* THE PROBLEM
Every line in the data below that includes "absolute" belongs in the answer, copied as it stands.

* INFORMATION SUPPLIED
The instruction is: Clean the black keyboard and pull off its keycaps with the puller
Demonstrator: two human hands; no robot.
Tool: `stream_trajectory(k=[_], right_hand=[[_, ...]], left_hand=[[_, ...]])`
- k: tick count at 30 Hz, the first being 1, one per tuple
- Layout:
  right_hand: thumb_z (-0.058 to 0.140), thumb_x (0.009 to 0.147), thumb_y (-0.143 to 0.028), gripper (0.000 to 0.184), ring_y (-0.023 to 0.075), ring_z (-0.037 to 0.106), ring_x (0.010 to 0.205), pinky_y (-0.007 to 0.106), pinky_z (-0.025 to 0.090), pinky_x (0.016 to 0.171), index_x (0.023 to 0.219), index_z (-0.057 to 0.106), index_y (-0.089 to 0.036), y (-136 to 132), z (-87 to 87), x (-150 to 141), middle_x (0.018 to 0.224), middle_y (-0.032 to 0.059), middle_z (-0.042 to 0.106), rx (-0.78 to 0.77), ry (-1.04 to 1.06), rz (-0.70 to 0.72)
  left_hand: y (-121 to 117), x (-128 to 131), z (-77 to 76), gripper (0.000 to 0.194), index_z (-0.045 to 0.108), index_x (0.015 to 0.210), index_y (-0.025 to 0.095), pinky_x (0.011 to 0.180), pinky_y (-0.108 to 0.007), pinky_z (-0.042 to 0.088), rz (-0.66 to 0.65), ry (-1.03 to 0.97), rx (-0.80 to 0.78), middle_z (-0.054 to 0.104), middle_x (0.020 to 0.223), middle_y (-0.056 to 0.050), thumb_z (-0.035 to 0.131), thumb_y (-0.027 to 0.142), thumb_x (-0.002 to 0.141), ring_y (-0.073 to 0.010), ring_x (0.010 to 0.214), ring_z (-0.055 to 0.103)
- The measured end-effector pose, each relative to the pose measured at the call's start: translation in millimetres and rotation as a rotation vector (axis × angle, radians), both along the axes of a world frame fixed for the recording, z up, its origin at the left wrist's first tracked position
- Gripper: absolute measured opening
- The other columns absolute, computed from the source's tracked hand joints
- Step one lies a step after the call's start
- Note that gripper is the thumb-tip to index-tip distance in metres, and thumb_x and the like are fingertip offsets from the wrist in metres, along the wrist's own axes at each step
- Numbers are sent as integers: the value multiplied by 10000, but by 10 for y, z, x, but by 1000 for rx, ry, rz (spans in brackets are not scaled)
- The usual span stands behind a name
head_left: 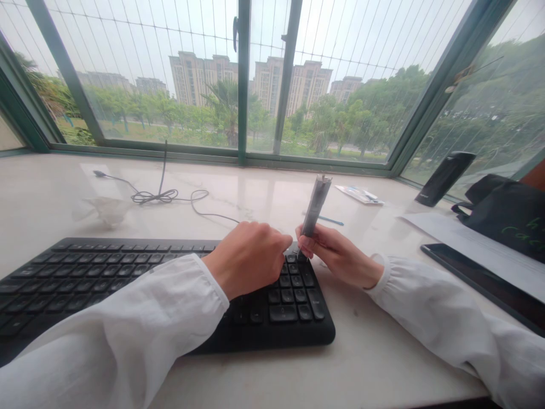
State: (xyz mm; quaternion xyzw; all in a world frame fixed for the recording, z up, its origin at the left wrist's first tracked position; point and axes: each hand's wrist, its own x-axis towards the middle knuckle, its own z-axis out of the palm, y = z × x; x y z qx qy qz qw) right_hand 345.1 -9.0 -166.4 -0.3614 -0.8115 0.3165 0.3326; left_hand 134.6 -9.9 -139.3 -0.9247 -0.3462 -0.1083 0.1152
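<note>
A black keyboard (pixel 293 335) lies in front of me, its number pad at the right end. Upright over the pad's top right corner stands a long grey bar-shaped tool (pixel 315 207), with a ragged pale upper end and what look like thin wires at its lower end by the keys. My right hand (pixel 340 255) is closed round the lower part of this tool. Just left of it, my left hand (pixel 251 250) is closed above the keyboard, thumb and forefinger toward the tool's foot. Whatever its fingertips pinch, if anything, is hidden.
A coiled black cable (pixel 157 196) and a crumpled clear plastic piece (pixel 108 210) lie behind the keyboard. A thin blue stick (pixel 331 220) and a small packet (pixel 360 195) are beyond my right hand. Rightward are a phone (pixel 477 278), paper, a black bag (pixel 506 210) and a black box (pixel 445 179).
</note>
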Motion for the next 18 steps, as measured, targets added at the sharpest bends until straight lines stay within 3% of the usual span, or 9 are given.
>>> stream_trajectory(k=[18], right_hand=[[405, 1013, -439, 329, 127, 385, 662, 282, 344, 634, 786, 433, -203, 7, -2, 2, 707, -27, 416, 68, -47, 2]], left_hand=[[-7, -1, 15, 207, 615, 764, 187, 550, -325, 467, 4, -8, -32, 686, 712, -88, 438, 146, 864, -256, 632, 666]])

* RESPONSE BOX
- Gripper: absolute measured opening
- The other columns absolute, computed from the source's tracked hand joints

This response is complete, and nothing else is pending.